Time Warner Cable is doing something revolutionary in test markets in New York and Northeast Ohio: offering its customers a cheaper channel lineup.
When the economy went south, Americans started doing what many considered unthinkable: cutting their cable service. Broadcasting & Cable magazine recently reported that 22% of consumers either scaled down or canceled their cable service within the past six months.
Time Warner Cable is taking action to retain customers who are considering saying goodbye to their subscription with its “TV Essentials” package, which will carry about 50 channels, and will be priced at roughly half the cost of the current package.

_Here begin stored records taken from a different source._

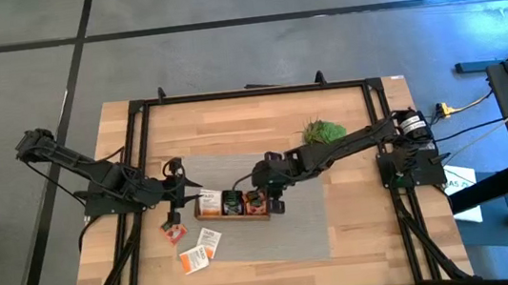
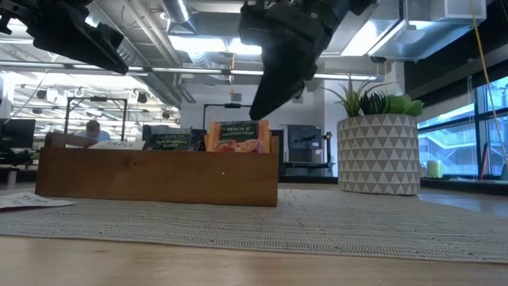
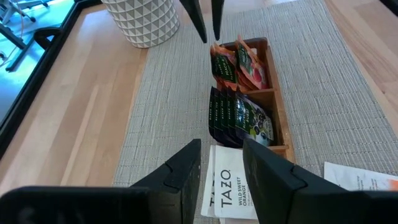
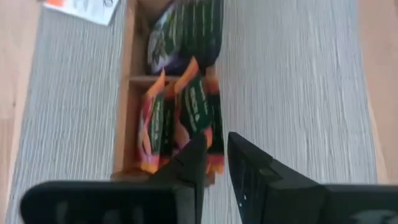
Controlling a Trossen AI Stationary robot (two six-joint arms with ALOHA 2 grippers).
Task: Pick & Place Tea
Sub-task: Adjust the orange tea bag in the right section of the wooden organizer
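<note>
I saw a brown wooden tray on a grey woven mat. It held red-orange sachets, dark sachets with green and purple print, and white sachets lettered in black. The plant pot was white with a grey triangle pattern, under green leaves.

From above I see the wooden tray lying near the centre of the grey woven mat on my light wood table — and the green plant in its white patterned pot stands at about one o'clock from the tray.
</note>
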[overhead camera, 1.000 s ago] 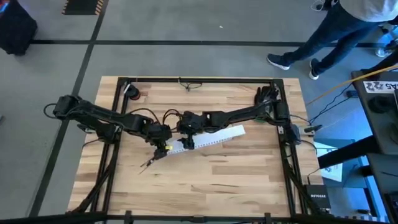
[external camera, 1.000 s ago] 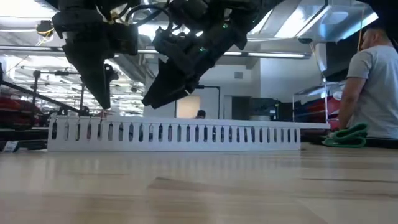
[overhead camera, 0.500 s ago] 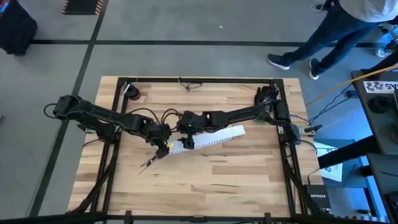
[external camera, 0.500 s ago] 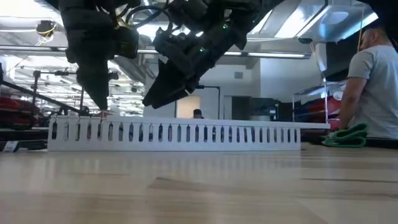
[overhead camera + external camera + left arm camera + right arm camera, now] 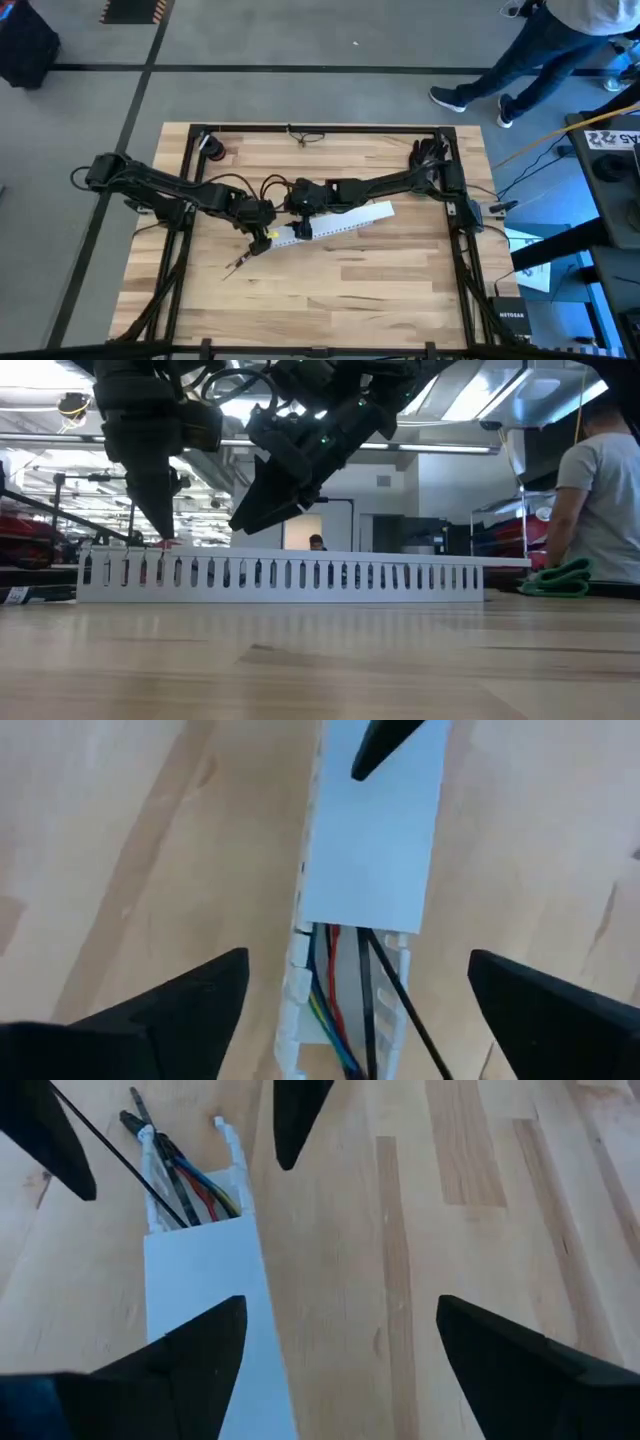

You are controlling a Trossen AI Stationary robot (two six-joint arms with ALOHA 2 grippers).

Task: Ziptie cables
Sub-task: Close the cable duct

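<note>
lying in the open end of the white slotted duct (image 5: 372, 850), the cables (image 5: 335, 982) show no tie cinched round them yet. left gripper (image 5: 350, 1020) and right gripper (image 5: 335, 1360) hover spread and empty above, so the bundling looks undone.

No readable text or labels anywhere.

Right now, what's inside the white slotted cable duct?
At the uncovered end of the white slotted plastic duct, thin blue, red, yellow and dark cables lie in the channel, with a stiff black strip running out. The flat white cover hides the rest.
</note>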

Channels will include A&E, AMC, Bravo, Cartoon Network, Disney, HGTV, Lifetime and MTV. The system has reportedly promised at least one channel from each major genre: customers will receive ESPN News, but not ESPN; TBS but not TNT; CNN but neither MSNBC nor Fox News.

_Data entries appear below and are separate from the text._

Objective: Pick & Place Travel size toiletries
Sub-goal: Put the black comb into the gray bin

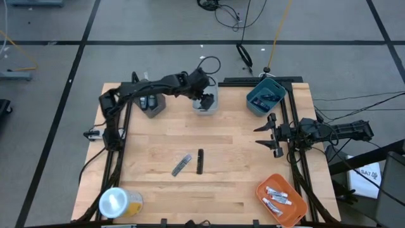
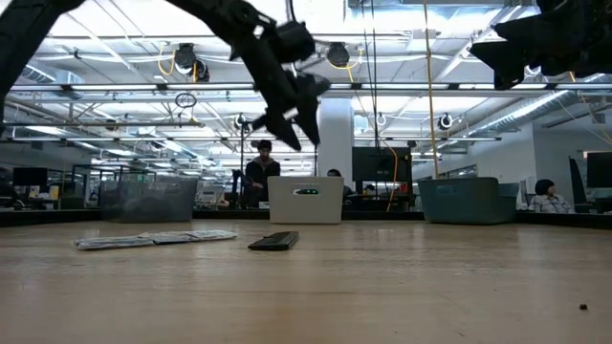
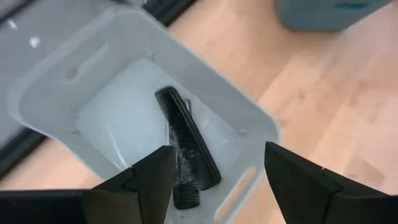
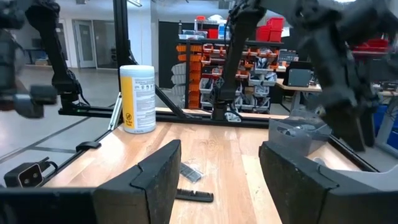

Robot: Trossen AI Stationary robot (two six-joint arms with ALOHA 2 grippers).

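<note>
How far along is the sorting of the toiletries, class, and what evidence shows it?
Done: black combs lie in the white bin, and silvery tubes fill the orange tray. In hand: nothing; the left gripper hovers open over that bin, and the right gripper waits open at the table's right edge. Left: a black comb and a clear packet mid-table.

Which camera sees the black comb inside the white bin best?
The left wrist view: it looks straight down into the white bin at the black comb. The high view shows the bin, mostly covered by the left end effector. The low view shows only the bin's outside.
</note>
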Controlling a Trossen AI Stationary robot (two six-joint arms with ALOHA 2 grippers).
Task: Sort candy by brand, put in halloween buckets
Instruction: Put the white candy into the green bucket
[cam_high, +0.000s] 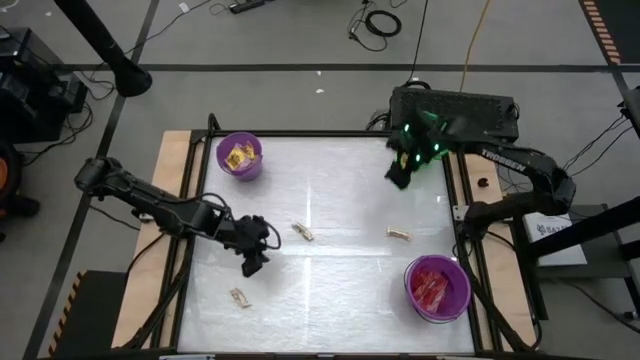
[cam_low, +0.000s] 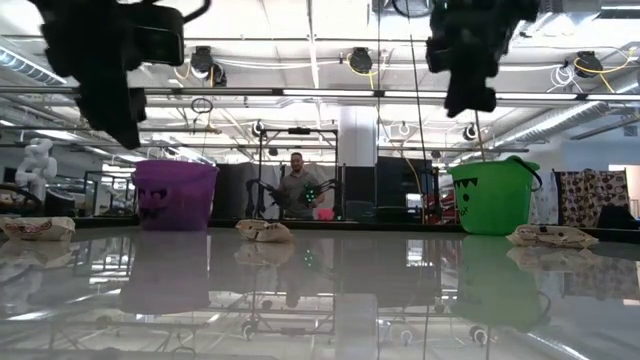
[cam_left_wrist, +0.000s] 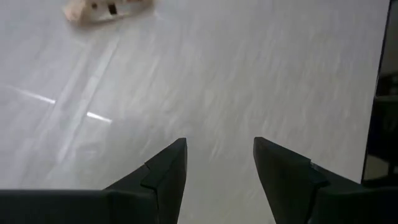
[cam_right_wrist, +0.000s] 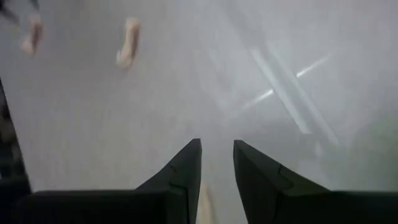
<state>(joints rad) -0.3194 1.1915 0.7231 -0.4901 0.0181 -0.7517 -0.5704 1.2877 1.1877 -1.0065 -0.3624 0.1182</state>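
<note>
from above we see the left end effector (cam_high: 252, 262) over the bench (cam_high: 340, 290) between two tan candies (cam_high: 303, 232), one purple bucket (cam_high: 240, 156) with yellow packets, another (cam_high: 437, 288) with red ones. the right end effector (cam_high: 400, 172) hovers by the green bucket (cam_high: 425, 140). at bench level, three candies (cam_low: 264, 231) lie flat. both wrist views show fingers (cam_left_wrist: 166, 171) slightly apart, empty.
</note>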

(Insert your Republican viewer joke here.)
The service is expected to save customers as much as $20 per month, although it’s a limited deal: after 12 months, the price jumps to $49.99. Which would then nearly wipeout the discount that makes the limited service potentially attractive.
If successful, it could be a first step towards a la carte programming, a long-hoped-for alternative that would allow customers more freedom to pick channels they want, rather than having to pay more for channels they don’t.
For my book, I’d be happy to do without any of the ESPN channels, HGTV, Disney, Lifetime and any music channel. I could even do without TVLand if I had to. And TruTV is obsessed with really bad reality shows of late: if Forensic Files ever got its own channel, I’d love to have that.
But if such a deal became available to me, I’d jump at it. How about you?
About once a year I am plagued by the thought of subscribing to cable again, but then I remember how many channels dedicated to shopping, cooking, or Spanish melodramas there were, and I realize I am better off with Netflix, the Internet, and the rabbit ears.
I would go a la carte, I only watch about 8 or 9 channels out of the sixty channels that I receive now. First of all, I'll drop all the sports channels
I think a la carte might be closer than you think. Remember, that the Television entertainment infrastructure was set up in the mid to late 50s. The realities of that day have changed dramatically.
With technologies like Google.tv, there is a segmentation between content producer and content consumer. Shows will be produced by the content producers and then streamed to TVs, iPads, Android Tablets, even Smart Phones.
You can see an nascent form of this in the new offering from ESPN. Disney is the parent company of ABC and ESPN and one Steve Jobs sits on the board. Starting in 2011, ESPN will start streaming their popular Sports Center program exclusively to iPads as part of the ESPN iPad app.
What we can extrapolate out is a model where you no longer subscribe to a group of channels, but to only the channels you want through their app. We could further extrapolate this out to a model where you subscribe to individual shows. Of course, there are issues to be worked out, but I think it is safe to say that the next generation will consume their entrainment in a very different way than we do.
Two problems:
First, for a network like ESPN, which reportedly commands the highest amount of money from the cable carriers, allowing customers to opt-out of their service gives the cable companies an argument that ESPN isn't as valuable as it thinks it is, which would inevitably lead to a retrans battle like nothing we've seen so far. Likewise with other self-overvalued networks. ESPN isn't going to want to give up one red cent, and the cable companies aren't going to take that loss without passing it on to the consumers. And then, where's the savings?
Second, iPad subscriptions are fine if you're going to give up your television set. That's going to be a hard pill to swallow for most households, which are continuing to buy "bigger and better" television sets. While diehard sports fans may be willing to pay more to watch ESPN on their iPad, are they really going to be willing to give it up on those giant plasmas they're so proud of?